И пока девчонки по очереди, радостно повизгивая, смотрели в стереотрубу, а воспрянувший духом боец объяснял и показывал тонкости владения инструментом, Юрка водил Боброва по периметру площадки, демонстрируя ему остров с высоты птичьего полета.
Остров представлял собой здоровенную фасолину, один конец которой был широким, а другой раза в два уже. Такая вот дефективная фасолина. Почти везде остров круто обрывался в море, исключение составляла впадина на фасолине — небольшая уютная бухточка с пляжиком. В бухточке располагался пирс, к которому была пришвартована яхта, и длинное одноэтажное строение.
— Эллинг, — пояснил Юрка. — Там у нас катер и моторная лодка. Не будешь же на соседний остров или в Афины яхту гонять.
На острове имелись целых две горы.
— Вот эта была около двухсот метров, — Юрка топнул по площадке. — А та, — он ткнул пальцем. — Сто пятьдесят два. Обе срезали. Здесь ты видишь замок и сквер. А там, — Юрка опять ткнул пальцем, — вертолетная площадка.
— Что, и вертолет есть? — осторожно поинтересовался Бобров.
— Есть. Как не быть. Несерьезный, конечно, но двух пассажиров берет. Теперь о коммуникациях. От пристани и вертолетки проложены дороги. Узенькие, конечно, но у нас здесь и транспорта почти нет.
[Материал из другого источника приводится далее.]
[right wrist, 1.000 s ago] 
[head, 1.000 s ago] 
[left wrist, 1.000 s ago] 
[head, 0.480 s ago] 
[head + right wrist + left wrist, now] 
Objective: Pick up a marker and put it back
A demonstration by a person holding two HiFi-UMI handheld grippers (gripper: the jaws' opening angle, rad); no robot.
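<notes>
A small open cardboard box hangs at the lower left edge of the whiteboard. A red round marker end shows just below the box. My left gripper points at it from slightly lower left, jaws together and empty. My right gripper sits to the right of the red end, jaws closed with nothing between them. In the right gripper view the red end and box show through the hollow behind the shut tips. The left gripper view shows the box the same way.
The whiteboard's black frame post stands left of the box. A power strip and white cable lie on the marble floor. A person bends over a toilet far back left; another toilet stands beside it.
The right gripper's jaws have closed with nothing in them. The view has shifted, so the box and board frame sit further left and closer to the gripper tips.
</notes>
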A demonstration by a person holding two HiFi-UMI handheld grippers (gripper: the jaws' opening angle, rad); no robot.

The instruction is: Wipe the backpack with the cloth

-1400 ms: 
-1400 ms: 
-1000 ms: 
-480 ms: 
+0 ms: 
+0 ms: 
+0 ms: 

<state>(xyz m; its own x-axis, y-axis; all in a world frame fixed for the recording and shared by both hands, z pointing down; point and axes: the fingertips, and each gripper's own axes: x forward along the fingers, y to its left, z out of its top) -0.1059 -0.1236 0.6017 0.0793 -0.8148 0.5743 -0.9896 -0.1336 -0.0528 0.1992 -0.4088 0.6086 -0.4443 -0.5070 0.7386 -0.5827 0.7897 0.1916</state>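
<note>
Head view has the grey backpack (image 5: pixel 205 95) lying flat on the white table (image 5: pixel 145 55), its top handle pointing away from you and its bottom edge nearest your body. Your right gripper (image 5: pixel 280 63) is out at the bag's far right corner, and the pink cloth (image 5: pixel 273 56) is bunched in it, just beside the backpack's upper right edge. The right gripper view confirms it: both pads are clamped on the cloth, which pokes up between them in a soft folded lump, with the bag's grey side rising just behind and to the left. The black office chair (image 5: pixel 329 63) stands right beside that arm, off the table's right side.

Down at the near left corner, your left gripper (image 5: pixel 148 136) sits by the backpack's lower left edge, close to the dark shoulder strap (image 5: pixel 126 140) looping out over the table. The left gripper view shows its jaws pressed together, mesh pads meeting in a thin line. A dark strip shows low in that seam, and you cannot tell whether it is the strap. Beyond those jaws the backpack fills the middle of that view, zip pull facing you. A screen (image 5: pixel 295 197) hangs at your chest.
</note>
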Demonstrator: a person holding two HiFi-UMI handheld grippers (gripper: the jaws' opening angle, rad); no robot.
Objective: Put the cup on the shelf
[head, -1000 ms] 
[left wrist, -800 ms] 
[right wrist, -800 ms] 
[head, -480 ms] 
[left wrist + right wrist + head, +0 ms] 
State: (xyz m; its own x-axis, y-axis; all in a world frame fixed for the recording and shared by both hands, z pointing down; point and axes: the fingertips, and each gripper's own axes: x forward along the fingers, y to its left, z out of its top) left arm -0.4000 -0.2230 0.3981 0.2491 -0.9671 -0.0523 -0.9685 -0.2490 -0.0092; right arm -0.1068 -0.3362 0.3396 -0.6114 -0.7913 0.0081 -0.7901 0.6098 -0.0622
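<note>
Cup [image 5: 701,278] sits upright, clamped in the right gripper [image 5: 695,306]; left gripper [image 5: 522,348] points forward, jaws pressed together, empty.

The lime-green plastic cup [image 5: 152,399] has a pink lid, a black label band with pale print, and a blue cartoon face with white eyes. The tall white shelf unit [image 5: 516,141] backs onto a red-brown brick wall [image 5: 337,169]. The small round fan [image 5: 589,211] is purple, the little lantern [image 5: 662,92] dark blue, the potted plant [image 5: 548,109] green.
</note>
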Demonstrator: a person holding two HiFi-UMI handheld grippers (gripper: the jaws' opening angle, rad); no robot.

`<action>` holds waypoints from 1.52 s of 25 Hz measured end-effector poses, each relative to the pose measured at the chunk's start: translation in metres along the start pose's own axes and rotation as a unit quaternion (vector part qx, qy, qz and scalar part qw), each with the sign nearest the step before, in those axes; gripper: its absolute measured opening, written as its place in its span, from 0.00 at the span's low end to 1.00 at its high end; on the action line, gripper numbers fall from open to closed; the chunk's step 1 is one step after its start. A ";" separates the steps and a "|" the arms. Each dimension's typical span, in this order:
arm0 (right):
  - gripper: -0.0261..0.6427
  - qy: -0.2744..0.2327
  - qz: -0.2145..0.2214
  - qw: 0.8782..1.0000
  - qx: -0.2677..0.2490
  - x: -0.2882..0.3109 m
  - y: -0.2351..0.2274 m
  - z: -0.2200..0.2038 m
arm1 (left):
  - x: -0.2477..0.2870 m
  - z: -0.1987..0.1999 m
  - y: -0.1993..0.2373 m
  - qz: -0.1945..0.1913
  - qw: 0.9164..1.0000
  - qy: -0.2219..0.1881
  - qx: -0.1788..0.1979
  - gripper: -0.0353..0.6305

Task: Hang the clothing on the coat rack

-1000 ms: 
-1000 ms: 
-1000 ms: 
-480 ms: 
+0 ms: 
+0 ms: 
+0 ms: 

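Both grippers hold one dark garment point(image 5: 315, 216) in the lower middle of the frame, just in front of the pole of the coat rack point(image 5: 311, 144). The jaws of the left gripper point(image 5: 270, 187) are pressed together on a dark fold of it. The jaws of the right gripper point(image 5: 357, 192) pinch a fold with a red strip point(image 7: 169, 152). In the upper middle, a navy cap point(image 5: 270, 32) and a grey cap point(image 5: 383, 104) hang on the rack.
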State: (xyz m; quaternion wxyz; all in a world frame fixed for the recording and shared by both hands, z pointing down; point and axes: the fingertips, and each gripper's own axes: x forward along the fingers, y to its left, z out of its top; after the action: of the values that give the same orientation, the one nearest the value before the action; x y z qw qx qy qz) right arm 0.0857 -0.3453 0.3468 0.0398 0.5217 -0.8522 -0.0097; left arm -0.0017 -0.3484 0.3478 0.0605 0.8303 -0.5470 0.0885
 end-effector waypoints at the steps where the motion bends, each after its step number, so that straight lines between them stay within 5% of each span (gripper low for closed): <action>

А тому, что есть, вполне достаточно. Для любителей передвигаться пешком есть несколько троп. Помимо них можно тоже передвигаться, но это уже будет экстрим. Электроснабжение с соседнего острова. Ну и аварийка предусмотрена. Как же без этого. Телевидение и интернет спутниковые. Вон на крыше тарелка. Вот вроде все по острову. Да, совсем забыл. Зеленые насаждения в основном искусственные. Но все подобрано сообразно почве и климату. Теперь все.
— В копеечку небось влетело, — насупился Бобров.
Юрка бесшабашно махнул рукой.
— Однова живем.
Пристойно помолчали. Тем временем подошли насмотревшиеся девчонки. Юрка встрепенулся.
— Итак, замок. Прототипом его послужил знаменитый замок Мирамаре, расположенный в районе Триеста. Его построил для своей жены Шарлотты Бельгийской будущий император Мексики, а пока эрцгерцог Австрийский Максимилиан. Но сие строение счастья им не принесло. Мексиканцы грохнули Максимилиана, а Шарлотта съехала с катушек. Правда, прожила она в этом состоянии долго, целых восемьдесят шесть лет. Я специально узнавал. Вот. История печальная, но замок красивый. Для постройки я пригласил молодого архитектора-австрийца. Прототип, кстати, тоже австриец строил. Так вот, стиль — неоготику архитектор в целом сохранил. Мы только убрали псевдомашикули на углах, прорезали на третьем этаже нормальные окна, а не бойницы как на прототипе. Ну и крышу сделали скатную, чтобы не выпендриваться. Архитектор, конечно, возражал, но клиент, как вы знаете, всегда прав. Ну а планировка уже чисто его заслуга. Я здесь только настоял, чтобы не было коридорной системы как в гостиницах. Ну а теперь, идемте вниз. Лекцию лучше сопровождать показом — так лучше запоминается.